=== Begin Enclosure ===

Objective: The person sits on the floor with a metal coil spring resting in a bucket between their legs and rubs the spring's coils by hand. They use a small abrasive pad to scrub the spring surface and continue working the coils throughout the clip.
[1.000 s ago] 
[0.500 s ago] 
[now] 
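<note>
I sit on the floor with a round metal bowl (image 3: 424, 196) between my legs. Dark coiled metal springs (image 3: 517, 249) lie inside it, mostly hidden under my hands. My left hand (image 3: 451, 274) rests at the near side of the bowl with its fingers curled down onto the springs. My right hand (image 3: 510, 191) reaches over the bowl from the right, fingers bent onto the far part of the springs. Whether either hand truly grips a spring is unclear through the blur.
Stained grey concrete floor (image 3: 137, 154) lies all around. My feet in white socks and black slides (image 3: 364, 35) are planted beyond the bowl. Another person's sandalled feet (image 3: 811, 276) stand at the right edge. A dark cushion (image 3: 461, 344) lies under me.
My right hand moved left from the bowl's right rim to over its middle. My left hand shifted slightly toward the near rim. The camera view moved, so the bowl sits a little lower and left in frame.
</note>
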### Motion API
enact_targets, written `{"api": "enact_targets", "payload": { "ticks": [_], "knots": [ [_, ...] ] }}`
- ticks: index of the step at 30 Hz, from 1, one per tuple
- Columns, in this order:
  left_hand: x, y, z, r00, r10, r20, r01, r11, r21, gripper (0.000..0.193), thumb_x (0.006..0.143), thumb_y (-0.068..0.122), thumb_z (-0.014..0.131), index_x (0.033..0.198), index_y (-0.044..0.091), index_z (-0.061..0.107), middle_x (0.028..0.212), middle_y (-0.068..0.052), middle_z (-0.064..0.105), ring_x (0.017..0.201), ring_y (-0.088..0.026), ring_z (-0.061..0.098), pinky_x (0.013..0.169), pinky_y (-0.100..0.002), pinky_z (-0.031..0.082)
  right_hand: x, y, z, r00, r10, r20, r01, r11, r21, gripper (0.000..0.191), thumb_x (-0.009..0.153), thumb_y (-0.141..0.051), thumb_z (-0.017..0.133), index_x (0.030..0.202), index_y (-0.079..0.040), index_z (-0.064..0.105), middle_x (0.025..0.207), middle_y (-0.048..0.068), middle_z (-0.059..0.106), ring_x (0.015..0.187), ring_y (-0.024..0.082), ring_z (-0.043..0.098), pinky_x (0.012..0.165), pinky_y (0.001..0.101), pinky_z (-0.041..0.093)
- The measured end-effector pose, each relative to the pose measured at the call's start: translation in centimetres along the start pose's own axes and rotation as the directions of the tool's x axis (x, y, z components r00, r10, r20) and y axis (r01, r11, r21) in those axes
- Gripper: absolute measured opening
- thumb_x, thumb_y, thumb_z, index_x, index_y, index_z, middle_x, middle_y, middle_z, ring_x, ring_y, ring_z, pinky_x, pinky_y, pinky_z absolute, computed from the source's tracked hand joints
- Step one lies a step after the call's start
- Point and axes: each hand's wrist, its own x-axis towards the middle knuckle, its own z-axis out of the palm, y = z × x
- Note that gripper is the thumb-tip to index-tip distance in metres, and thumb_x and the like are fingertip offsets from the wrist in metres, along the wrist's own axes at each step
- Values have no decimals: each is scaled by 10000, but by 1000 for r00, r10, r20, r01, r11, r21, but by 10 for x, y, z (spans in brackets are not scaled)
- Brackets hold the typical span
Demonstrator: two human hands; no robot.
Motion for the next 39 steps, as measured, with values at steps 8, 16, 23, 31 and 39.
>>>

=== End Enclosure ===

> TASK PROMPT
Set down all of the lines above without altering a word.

> RESPONSE
Objective: The person sits on the floor with a metal coil spring resting in a bucket between their legs and rubs the spring's coils by hand. They use a small abrasive pad to scrub the spring surface and continue working the coils throughout the clip.
[1.000 s ago] 
[0.500 s ago] 
[now] 
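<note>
I sit on the floor with a round metal bowl (image 3: 424, 196) between my legs. Dark coiled metal springs (image 3: 517, 249) lie inside it, mostly hidden under my hands. My left hand (image 3: 451, 274) rests at the near side of the bowl with its fingers curled down onto the springs. My right hand (image 3: 510, 191) reaches over the bowl from the right, fingers bent onto the far part of the springs. Whether either hand truly grips a spring is unclear through the blur.
Stained grey concrete floor (image 3: 137, 154) lies all around. My feet in white socks and black slides (image 3: 364, 35) are planted beyond the bowl. Another person's sandalled feet (image 3: 811, 276) stand at the right edge. A dark cushion (image 3: 461, 344) lies under me.
My right hand moved left from the bowl's right rim to over its middle. My left hand shifted slightly toward the near rim. The camera view moved, so the bowl sits a little lower and left in frame.
</note>
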### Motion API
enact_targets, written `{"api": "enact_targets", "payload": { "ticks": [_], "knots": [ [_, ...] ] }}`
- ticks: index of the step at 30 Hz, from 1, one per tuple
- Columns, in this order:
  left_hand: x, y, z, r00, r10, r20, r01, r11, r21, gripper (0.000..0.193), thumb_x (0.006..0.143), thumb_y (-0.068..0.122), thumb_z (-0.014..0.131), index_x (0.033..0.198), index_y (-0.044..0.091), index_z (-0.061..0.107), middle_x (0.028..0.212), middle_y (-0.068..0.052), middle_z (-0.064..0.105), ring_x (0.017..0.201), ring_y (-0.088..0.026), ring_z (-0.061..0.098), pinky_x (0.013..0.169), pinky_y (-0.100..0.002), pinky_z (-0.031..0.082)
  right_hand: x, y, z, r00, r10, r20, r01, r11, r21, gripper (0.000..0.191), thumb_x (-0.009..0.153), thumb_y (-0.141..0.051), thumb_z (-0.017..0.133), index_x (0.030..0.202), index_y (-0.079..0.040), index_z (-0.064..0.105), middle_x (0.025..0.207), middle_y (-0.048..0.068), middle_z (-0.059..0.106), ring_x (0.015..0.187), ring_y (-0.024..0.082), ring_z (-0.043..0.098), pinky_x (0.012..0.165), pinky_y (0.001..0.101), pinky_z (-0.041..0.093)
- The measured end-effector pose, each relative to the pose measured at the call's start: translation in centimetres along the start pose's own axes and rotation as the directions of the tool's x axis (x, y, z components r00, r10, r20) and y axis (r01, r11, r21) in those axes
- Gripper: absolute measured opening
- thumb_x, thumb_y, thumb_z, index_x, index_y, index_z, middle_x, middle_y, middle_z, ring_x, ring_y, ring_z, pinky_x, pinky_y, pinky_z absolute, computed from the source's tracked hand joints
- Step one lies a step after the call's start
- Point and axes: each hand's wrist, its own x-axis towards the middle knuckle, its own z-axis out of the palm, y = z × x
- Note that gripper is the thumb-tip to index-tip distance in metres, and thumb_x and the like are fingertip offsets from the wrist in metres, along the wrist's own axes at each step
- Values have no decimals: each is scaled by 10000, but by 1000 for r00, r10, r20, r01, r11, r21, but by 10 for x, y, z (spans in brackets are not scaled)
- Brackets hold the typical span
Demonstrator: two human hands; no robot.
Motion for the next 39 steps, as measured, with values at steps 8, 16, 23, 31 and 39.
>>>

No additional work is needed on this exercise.